Gunboat captured on the Santee. So much the worse for us. We
do not want any more prisoners, and next time they will send a fleet of boats,
if one will not do. The Governor sent me Mr. Chesnut's telegram with a note
saying, “I regret the telegram does not come up to what we had hoped might be
as to the entire destruction of McClellan's army. I think, however, the
strength of the war with its ferocity may now be considered as broken.”

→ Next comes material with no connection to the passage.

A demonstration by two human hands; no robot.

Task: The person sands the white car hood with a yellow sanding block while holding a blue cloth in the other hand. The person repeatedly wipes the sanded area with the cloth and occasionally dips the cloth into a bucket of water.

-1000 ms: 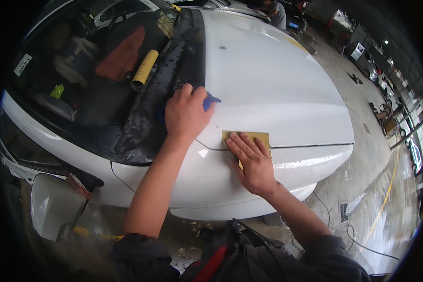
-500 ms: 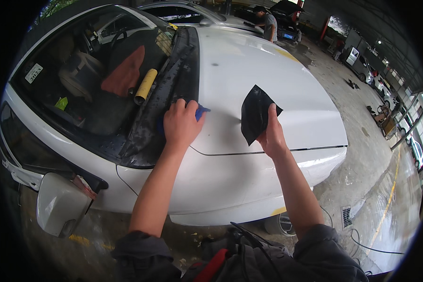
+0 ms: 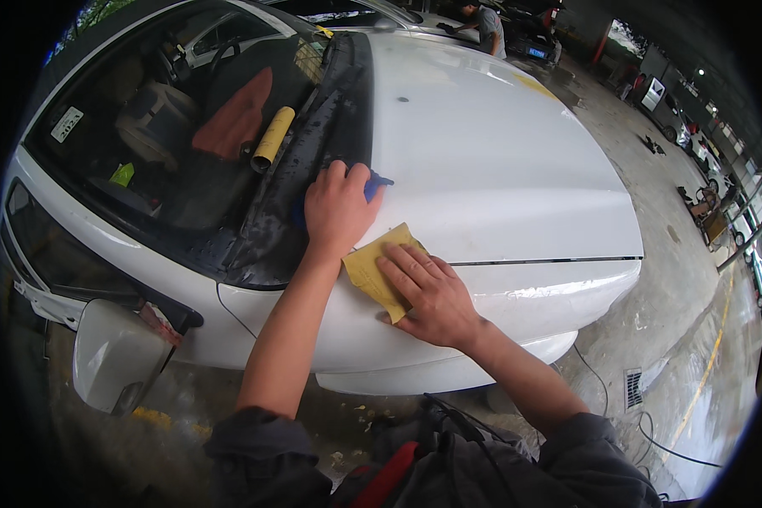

Table-talk to-day: This war was undertaken by us to shake
off the yoke of foreign invaders. So we consider our cause righteous. The
Yankees, since the war has begun, I have discovered it is to free the slaves
that they are fighting. So their cause is noble. They also expect to make the
war pay. Yankees do not undertake anything that does not pay. They think we
belong to them. We have been good milk cows — milked by the tariff, or skimmed.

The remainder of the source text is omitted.